The last three years have been a time to reflect, what did you learn about yourself?
That I’m braver than I thought I was, and I’m more capable than I thought I was and that so many of the things I thought I needed other people’s help with were things I was already doing myself without realising it. Those were important lessons. I also learnt that I can work really fucking hard if I’m into what I’m doing. Possibly a little too hard – sometimes I can be a workaholic, but I’m getting a better at balancing things. Albeit slowly.
Did you pick up any new skills?
Yes! I wrote and illustrated a children’s book. It’s in a drawer in my house somewhere. I also got a lot better at playing bass and have started learning drums, so I can start playing around with IRL-drums instead of just programming beats. I started learning German too but I didn’t really have time to do it properly.
It seems fizzy sweets may have been integral to the creation of Bar Pandora, what’s your favourite?

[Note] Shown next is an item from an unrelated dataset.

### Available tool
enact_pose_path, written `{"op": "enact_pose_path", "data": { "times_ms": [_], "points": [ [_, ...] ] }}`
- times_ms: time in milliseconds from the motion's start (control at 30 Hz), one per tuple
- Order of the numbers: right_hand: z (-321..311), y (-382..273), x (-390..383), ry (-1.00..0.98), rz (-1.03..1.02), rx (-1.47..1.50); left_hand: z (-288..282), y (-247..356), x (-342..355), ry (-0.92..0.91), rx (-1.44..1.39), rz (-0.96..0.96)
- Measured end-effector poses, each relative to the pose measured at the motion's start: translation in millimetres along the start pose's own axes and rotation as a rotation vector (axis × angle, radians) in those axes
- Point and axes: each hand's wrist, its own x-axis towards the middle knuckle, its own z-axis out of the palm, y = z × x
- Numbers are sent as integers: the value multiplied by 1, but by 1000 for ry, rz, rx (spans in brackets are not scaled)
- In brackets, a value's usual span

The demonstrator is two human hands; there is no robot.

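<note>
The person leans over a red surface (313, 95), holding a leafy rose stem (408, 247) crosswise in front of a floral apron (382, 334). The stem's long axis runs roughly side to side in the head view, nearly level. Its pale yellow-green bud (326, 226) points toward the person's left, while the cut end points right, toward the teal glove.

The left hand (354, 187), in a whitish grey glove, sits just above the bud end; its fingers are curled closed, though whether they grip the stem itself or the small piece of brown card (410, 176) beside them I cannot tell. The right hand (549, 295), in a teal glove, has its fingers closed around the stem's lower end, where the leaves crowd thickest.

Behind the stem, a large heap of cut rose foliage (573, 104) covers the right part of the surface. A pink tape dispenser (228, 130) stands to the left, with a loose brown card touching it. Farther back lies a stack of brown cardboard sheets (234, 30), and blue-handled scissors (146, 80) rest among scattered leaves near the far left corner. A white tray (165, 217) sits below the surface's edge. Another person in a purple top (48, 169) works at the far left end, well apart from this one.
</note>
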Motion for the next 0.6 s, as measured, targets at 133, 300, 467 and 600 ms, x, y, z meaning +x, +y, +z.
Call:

Hardest question yet! Oh man. They’re all good. But I think my favourite are those fizzy ribbon things – the sour ones that turn your tongue blue. Do you know those?

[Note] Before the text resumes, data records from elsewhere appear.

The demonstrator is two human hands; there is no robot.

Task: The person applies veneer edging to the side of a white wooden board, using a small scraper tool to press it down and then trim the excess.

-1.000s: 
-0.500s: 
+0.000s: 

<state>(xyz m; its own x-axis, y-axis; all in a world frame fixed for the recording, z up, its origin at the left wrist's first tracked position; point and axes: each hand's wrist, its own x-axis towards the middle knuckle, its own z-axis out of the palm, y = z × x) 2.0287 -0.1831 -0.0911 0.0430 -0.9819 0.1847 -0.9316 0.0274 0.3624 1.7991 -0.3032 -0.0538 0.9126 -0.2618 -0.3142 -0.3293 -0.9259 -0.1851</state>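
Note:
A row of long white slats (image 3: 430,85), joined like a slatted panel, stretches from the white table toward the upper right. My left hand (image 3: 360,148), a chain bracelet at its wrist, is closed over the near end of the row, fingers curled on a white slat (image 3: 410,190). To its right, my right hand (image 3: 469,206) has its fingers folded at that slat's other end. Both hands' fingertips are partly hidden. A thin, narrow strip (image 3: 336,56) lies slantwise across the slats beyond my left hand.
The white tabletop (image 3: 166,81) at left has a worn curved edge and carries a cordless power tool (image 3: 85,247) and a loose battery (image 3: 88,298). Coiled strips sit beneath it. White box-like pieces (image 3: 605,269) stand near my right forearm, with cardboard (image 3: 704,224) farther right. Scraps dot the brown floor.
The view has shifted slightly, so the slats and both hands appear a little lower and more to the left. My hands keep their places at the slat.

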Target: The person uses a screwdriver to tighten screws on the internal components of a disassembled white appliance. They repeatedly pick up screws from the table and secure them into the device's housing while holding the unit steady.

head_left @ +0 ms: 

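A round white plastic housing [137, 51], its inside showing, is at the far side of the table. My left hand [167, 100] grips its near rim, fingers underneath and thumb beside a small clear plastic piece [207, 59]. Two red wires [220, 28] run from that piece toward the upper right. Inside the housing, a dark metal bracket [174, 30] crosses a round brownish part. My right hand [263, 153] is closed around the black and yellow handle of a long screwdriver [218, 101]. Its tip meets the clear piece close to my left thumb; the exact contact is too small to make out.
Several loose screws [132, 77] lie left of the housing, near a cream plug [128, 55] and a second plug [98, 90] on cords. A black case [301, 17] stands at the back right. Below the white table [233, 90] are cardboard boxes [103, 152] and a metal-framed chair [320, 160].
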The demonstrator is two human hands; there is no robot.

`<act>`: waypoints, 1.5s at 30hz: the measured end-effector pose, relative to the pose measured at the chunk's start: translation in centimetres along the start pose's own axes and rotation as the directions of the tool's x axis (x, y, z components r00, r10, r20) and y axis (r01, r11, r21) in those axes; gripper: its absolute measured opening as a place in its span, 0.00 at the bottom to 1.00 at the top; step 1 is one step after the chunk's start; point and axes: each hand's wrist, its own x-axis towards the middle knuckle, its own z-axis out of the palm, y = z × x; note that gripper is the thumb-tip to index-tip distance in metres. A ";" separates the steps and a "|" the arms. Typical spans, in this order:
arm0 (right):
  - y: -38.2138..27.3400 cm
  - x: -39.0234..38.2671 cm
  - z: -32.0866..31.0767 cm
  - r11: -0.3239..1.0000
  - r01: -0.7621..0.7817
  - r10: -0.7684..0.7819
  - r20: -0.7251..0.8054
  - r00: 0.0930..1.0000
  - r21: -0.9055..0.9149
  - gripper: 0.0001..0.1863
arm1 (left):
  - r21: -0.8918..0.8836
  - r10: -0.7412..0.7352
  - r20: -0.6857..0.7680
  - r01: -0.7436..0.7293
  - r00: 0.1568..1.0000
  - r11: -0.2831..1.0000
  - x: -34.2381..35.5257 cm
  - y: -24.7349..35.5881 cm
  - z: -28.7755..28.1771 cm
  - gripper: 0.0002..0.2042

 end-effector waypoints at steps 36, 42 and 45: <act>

What are you listening to at the moment?
Grace Ives. She is brilliant, I love her.
What’s next for you?
I have an EP coming out later this year which is very exciting. It’s my second release and it’s partially funded by Help Musicians (shout out to them). That’s coming out in the Autumn. Then next year I’m going to get on the road and start gigging as much as I can. I work with some amazing musicians now and my band is so much fun to play with. I’m back in love with touring again and I can’t wait to do it more.